Discussion:
[S3tools-general] Files from and meaning of requests in pricing.
Russell Gadd
2015-03-22 20:58:57 UTC
Permalink
I'm wondering if someone could help explain:

1. Can you tell me if --files-from is an available option for the ls
command? I've experimented to find out but without success. (Example: s3cmd
-r --files-from=testlist.txt ls s3://xyztestbucket). Probably not but I
just wanted to check. It's not clear in the documentation although I
suspect most people probably haven't got a use for it. So please confirm
that --files-from doesn't apply to ls or else tell me how to specify the
command and the list of files (i.e. is s3//bucket-name required at the
front of each file). In my proposed usage it would be useful as it would
verify the existence of specific files. If not available I will have to
issue one command per file unless I list the whole lot since I'm not using
folders.

2. I'm not sure of the meaning of "requests" in the pricing of get or list
requests, which for EU-West is $.004 / 1000 requests.
Does this mean $.004 for a request which returns 1000 file names or
literally 1000 lists each of which could return any number of filenames?
Actually it's probably small beer for my usage but it would be nice to know.

Russell
Jeremy Wadsack
2015-03-22 21:10:49 UTC
Permalink
Requests is the latter, sort of. An 'ls' command is one request despite how
many results it returns (up to 1000). A 'get' request is a download of a
single file. Although a large file may be downloaded in several parts in
which case each part is a request. To get a better idea, you can read the
details of how the S3 API works:
http://docs.aws.amazon.com/AmazonS3/latest/API/APIRest.html

I don't know about your other question. I'll leave that for Matt or someone
more familiar with the code.

Jeremy Wadsack
Post by Russell Gadd
1. Can you tell me if --files-from is an available option for the ls
command? I've experimented to find out but without success. (Example: s3cmd
-r --files-from=testlist.txt ls s3://xyztestbucket). Probably not but I
just wanted to check. It's not clear in the documentation although I
suspect most people probably haven't got a use for it. So please confirm
that --files-from doesn't apply to ls or else tell me how to specify the
command and the list of files (i.e. is s3//bucket-name required at the
front of each file). In my proposed usage it would be useful as it would
verify the existence of specific files. If not available I will have to
issue one command per file unless I list the whole lot since I'm not using
folders.
2. I'm not sure of the meaning of "requests" in the pricing of get or list
requests, which for EU-West is $.004 / 1000 requests.
Does this mean $.004 for a request which returns 1000 file names or
literally 1000 lists each of which could return any number of filenames?
Actually it's probably small beer for my usage but it would be nice to know.
Russell
------------------------------------------------------------------------------
Dive into the World of Parallel Programming The Go Parallel Website,
sponsored
by Intel and developed in partnership with Slashdot Media, is your hub for
all
things parallel software development, from weekly thought leadership blogs
to
news, videos, case studies, tutorials and more. Take a look and join the
conversation now. http://goparallel.sourceforge.net/
_______________________________________________
S3tools-general mailing list
https://lists.sourceforge.net/lists/listinfo/s3tools-general
Matt Domsch
2015-03-22 21:22:55 UTC
Permalink
[ls] doesn't honor the --files-from option. [ls] simply asks S3 for all
the files in a bucket, possibly recursively, starting from a given prefix.

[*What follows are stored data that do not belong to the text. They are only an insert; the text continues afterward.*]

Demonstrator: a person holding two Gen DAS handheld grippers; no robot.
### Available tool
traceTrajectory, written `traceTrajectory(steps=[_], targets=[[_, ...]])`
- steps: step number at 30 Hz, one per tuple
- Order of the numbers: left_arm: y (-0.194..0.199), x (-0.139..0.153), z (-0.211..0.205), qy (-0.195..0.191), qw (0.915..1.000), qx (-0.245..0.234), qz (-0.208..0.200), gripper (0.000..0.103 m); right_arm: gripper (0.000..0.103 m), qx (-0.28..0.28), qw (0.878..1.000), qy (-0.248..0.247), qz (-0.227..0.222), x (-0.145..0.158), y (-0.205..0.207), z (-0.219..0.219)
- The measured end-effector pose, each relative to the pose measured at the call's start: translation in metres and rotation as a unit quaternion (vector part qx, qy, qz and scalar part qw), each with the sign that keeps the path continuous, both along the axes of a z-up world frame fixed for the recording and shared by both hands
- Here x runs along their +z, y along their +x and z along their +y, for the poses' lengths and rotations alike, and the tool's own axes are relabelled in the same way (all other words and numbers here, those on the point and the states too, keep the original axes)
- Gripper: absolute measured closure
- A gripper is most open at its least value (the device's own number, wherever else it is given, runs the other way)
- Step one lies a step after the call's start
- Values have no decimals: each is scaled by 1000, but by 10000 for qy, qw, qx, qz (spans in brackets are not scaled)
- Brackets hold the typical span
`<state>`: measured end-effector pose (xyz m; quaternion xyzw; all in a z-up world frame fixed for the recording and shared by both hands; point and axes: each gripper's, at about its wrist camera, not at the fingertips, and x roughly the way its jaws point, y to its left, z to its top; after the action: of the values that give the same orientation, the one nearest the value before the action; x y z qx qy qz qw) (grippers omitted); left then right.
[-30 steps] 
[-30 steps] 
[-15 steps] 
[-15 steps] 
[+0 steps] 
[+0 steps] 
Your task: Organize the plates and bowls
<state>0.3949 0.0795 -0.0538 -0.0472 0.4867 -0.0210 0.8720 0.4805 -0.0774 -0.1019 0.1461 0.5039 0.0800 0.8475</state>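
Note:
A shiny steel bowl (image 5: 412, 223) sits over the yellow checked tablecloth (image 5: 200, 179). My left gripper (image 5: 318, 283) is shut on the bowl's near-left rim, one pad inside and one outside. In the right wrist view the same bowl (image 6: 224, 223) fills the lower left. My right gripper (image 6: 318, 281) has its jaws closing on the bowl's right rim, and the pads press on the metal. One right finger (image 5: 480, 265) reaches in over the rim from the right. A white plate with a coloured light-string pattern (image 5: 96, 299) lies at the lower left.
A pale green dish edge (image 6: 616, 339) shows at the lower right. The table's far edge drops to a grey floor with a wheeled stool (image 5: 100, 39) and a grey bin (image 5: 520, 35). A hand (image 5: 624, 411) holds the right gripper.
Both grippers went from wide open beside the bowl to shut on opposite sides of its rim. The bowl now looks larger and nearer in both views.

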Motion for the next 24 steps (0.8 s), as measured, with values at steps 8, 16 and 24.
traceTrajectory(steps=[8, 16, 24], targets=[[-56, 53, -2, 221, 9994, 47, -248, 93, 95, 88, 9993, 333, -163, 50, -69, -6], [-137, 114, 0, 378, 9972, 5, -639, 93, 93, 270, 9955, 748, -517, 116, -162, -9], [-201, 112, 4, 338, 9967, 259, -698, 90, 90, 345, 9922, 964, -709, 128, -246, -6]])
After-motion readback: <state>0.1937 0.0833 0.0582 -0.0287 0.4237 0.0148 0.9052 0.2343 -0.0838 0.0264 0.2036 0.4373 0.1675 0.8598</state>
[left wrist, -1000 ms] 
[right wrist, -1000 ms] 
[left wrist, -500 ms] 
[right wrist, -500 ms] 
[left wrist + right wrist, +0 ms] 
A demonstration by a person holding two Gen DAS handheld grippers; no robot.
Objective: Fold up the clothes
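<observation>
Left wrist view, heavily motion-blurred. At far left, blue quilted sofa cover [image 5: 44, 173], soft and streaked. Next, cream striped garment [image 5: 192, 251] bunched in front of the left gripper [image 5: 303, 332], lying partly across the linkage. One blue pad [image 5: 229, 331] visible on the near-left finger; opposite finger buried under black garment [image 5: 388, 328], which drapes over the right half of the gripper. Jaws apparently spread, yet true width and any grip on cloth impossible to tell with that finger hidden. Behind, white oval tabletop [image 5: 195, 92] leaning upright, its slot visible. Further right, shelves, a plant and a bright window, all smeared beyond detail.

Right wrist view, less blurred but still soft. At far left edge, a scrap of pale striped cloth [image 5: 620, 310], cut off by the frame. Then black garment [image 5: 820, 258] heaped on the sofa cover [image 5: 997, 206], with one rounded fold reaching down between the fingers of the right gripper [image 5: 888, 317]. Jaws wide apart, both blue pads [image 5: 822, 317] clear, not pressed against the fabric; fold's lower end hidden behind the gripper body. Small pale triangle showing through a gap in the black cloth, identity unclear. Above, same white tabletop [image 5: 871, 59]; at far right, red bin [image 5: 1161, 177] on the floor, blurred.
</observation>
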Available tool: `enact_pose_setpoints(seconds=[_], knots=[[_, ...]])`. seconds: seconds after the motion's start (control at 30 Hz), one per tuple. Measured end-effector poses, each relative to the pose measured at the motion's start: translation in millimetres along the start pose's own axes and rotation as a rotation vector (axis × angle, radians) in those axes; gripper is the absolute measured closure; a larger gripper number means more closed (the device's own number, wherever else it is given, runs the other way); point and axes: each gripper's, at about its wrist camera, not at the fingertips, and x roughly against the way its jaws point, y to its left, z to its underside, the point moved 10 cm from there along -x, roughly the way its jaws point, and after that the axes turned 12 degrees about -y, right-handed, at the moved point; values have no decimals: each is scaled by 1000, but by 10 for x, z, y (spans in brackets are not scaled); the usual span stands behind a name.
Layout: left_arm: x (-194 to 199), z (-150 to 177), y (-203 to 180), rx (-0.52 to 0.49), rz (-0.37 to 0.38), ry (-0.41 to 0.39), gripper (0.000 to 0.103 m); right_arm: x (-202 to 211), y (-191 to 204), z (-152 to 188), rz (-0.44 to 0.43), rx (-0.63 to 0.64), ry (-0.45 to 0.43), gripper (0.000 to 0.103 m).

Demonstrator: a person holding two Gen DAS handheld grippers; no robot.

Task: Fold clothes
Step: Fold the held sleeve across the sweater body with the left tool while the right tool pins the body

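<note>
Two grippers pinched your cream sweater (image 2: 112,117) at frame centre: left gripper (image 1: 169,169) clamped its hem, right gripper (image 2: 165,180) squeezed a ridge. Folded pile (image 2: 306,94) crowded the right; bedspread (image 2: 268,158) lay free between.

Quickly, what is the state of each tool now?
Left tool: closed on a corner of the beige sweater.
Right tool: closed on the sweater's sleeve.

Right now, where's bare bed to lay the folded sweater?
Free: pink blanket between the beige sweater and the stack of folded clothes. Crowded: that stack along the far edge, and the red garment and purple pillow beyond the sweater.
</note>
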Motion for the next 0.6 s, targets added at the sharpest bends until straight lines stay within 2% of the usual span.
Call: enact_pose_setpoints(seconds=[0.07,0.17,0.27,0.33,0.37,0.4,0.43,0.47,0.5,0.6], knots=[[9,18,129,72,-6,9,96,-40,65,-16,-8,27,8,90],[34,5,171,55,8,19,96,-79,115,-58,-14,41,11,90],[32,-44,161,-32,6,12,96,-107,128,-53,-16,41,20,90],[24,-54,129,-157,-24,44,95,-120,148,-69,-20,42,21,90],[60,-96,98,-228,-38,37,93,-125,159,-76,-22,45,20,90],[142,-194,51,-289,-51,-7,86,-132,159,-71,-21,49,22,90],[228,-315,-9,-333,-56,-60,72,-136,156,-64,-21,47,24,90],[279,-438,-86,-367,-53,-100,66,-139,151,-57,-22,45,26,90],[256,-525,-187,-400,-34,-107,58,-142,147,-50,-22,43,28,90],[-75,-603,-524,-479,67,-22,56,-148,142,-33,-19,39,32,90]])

Jeremy is correct that it doesn't matter if a request returns 0 bytes or a
list of 1000 objects, it's counted as one request. Most operations have a
limit as to the number of items they can operate on (e.g. list bucket and
multiple object delete have a limit of 1000 objects for each
operation/request). If though, given a list of 1000 objects, we do a
metadata HEAD request for each object, then you'll have made 1001
requests. (we don't get metadata for every object anymore though, only
when we need it).
Post by Russell Gadd
1. Can you tell me if --files-from is an available option for the ls
command? I've experimented to find out but without success. (Example: s3cmd
-r --files-from=testlist.txt ls s3://xyztestbucket). Probably not but I
just wanted to check. It's not clear in the documentation although I
suspect most people probably haven't got a use for it. So please confirm
that --files-from doesn't apply to ls or else tell me how to specify the
command and the list of files (i.e. is s3//bucket-name required at the
front of each file). In my proposed usage it would be useful as it would
verify the existence of specific files. If not available I will have to
issue one command per file unless I list the whole lot since I'm not using
folders.
2. I'm not sure of the meaning of "requests" in the pricing of get or list
requests, which for EU-West is $.004 / 1000 requests.
Does this mean $.004 for a request which returns 1000 file names or
literally 1000 lists each of which could return any number of filenames?
Actually it's probably small beer for my usage but it would be nice to know.
Russell
------------------------------------------------------------------------------
Dive into the World of Parallel Programming The Go Parallel Website,
sponsored
by Intel and developed in partnership with Slashdot Media, is your hub for
all
things parallel software development, from weekly thought leadership blogs
to
news, videos, case studies, tutorials and more. Take a look and join the
conversation now. http://goparallel.sourceforge.net/
_______________________________________________
S3tools-general mailing list
https://lists.sourceforge.net/lists/listinfo/s3tools-general
Russell Gadd
2015-03-22 23:39:32 UTC
Permalink
Thanks Matt. I suspected the files-from wouldn't work with ls.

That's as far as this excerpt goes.